Assignment =>
Reproduce, exactly and only, the lines of the data that follows from the one containing "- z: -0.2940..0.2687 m" down to the one containing "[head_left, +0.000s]", without pictures.

Material provided =>
--
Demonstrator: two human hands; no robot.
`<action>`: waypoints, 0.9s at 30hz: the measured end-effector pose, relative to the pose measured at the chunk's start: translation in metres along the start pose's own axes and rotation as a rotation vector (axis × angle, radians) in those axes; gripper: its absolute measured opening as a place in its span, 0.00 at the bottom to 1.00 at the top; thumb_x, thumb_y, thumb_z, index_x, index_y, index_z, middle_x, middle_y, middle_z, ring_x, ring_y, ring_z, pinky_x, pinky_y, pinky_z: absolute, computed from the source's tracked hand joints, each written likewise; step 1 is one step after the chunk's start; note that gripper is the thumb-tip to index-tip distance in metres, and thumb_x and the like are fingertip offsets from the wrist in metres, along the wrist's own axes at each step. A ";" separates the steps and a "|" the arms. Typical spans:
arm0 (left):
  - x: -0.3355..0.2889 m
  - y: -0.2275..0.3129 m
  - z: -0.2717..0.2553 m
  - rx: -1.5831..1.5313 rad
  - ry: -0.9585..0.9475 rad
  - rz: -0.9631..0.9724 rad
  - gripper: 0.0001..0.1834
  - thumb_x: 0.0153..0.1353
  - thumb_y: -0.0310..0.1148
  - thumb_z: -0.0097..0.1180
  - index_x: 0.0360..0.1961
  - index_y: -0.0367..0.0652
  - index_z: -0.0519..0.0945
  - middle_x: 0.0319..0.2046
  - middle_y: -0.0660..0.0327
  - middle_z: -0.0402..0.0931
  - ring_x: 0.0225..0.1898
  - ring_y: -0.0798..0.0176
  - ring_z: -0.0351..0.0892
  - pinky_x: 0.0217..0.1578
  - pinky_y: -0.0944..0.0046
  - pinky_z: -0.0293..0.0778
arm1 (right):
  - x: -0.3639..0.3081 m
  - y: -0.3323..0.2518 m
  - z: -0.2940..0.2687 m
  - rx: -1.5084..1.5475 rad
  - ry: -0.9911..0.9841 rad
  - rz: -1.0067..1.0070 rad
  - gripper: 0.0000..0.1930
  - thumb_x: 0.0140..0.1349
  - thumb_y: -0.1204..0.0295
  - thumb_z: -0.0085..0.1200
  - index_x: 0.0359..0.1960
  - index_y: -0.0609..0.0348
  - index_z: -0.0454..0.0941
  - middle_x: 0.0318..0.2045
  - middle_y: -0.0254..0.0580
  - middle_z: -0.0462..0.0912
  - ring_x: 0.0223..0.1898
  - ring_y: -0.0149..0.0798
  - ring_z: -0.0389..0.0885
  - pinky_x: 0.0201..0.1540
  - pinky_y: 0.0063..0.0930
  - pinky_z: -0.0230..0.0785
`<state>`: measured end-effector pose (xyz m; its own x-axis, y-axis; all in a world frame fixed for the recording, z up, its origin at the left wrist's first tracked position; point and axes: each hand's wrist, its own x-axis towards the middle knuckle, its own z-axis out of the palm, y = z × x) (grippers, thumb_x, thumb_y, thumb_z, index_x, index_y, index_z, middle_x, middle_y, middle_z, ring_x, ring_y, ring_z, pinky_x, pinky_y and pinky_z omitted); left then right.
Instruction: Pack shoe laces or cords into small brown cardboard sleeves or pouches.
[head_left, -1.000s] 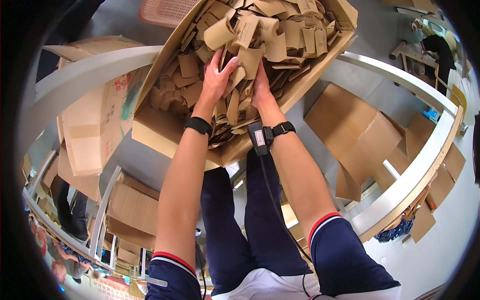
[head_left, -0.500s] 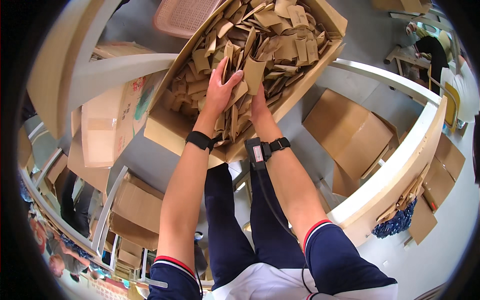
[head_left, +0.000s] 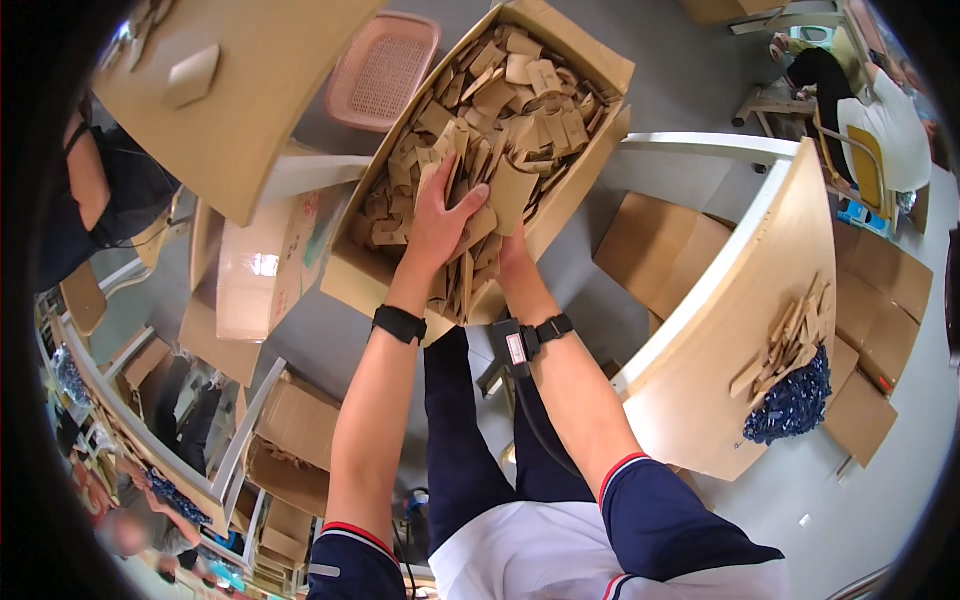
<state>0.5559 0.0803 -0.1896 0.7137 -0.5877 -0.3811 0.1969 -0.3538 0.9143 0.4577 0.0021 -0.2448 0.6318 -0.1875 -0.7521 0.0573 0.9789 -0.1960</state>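
A long open carton (head_left: 583, 185) in front of me is heaped with small folded brown cardboard pieces (head_left: 500, 100). At its near end both my hands press in from either side of a loose bunch of these cardboard pieces (head_left: 513, 193). My left hand (head_left: 436, 225) is curled around the bunch's left side, its thumb lying over the top. Lower down on the right side, my right hand (head_left: 514, 258) grips the bunch. Its fingers are mostly hidden behind the pieces. Each of my wrists wears a black strap, and the right one carries a small black box.
A pink plastic basket (head_left: 383, 70) stands beyond the carton. Wooden tables flank me; the right tabletop (head_left: 700, 400) bears cardboard strips and a dark blue shiny bundle (head_left: 790, 405). Cardboard boxes (head_left: 665, 250) stand on the floor at both sides. Other people sit at far right and left.
The whole view has shifted, so more of both tabletops and the basket shows. My hands and the bunch appear lower in the picture, with the same grip kept.
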 end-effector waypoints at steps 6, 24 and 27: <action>-0.048 0.099 0.007 0.030 -0.018 0.120 0.42 0.58 0.48 0.61 0.68 0.37 0.61 0.64 0.42 0.62 0.68 0.44 0.57 0.67 0.55 0.51 | -0.106 -0.028 0.060 -0.044 -0.044 -0.187 0.26 0.71 0.51 0.41 0.60 0.56 0.69 0.51 0.37 0.79 0.50 0.36 0.79 0.50 0.29 0.73; -0.159 0.332 0.379 0.204 -0.581 0.510 0.44 0.55 0.51 0.62 0.68 0.39 0.62 0.65 0.42 0.60 0.70 0.40 0.52 0.69 0.50 0.50 | -0.400 -0.314 -0.071 0.283 -0.333 -0.960 0.26 0.72 0.56 0.42 0.64 0.59 0.64 0.61 0.44 0.71 0.58 0.41 0.73 0.59 0.36 0.69; -0.176 0.304 0.434 0.197 -0.679 0.291 0.42 0.56 0.51 0.61 0.68 0.44 0.64 0.67 0.40 0.56 0.70 0.41 0.50 0.68 0.50 0.52 | -0.422 -0.325 -0.122 0.285 -0.123 -0.961 0.25 0.72 0.56 0.42 0.62 0.60 0.65 0.59 0.43 0.72 0.56 0.40 0.74 0.57 0.35 0.70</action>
<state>0.1987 -0.2398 0.0955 0.1357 -0.9728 -0.1877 -0.1049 -0.2025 0.9736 0.0782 -0.2468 0.0592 0.2950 -0.9133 -0.2808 0.7568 0.4028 -0.5148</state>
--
Result below =>
  - z: -0.2940..0.2687 m
  - rx: -1.5084..1.5475 rad
  - ry: -0.9911..0.9841 rad
  - rz: -1.0067..1.0070 rad
  - gripper: 0.0000..0.1930
  - thumb_x: 0.0140..0.1349
  - thumb_y: -0.1204..0.0295
  - thumb_z: -0.0085..0.1200
  - index_x: 0.0359..0.1960
  - index_y: -0.0609..0.0348
  - index_z: -0.0454..0.0941
  - middle_x: 0.0318..0.2045
  - middle_y: -0.0254..0.0580
  - middle_z: -0.0462..0.0912
  - ring_x: 0.0223..0.1898
  - ring_y: -0.0149..0.0798
  - ring_z: -0.0389..0.0885
  - pinky_x: 0.0201..0.1540
  - pinky_y: 0.0063..0.0930
  - pinky_z: -0.0230..0.0785
`<state>`: measured end-effector pose (xyz m; its own x-axis, y-axis; all in a world frame fixed for the recording, z up, its origin at the left wrist's first tracked position; point and axes: each hand's wrist, its own x-axis towards the middle knuckle, its own z-axis out of the palm, y = z × x) (grippers, thumb_x, thumb_y, thumb_z, index_x, index_y, index_z, middle_x, middle_y, middle_z, ring_x, ring_y, ring_z, pinky_x, pinky_y and pinky_z omitted); left then right.
Instruction: Pack shoe laces or cords into small brown cardboard sleeves or pouches.
[head_left, -1.000s] 
[head_left, -0.500s] 
[head_left, +0.000s] 

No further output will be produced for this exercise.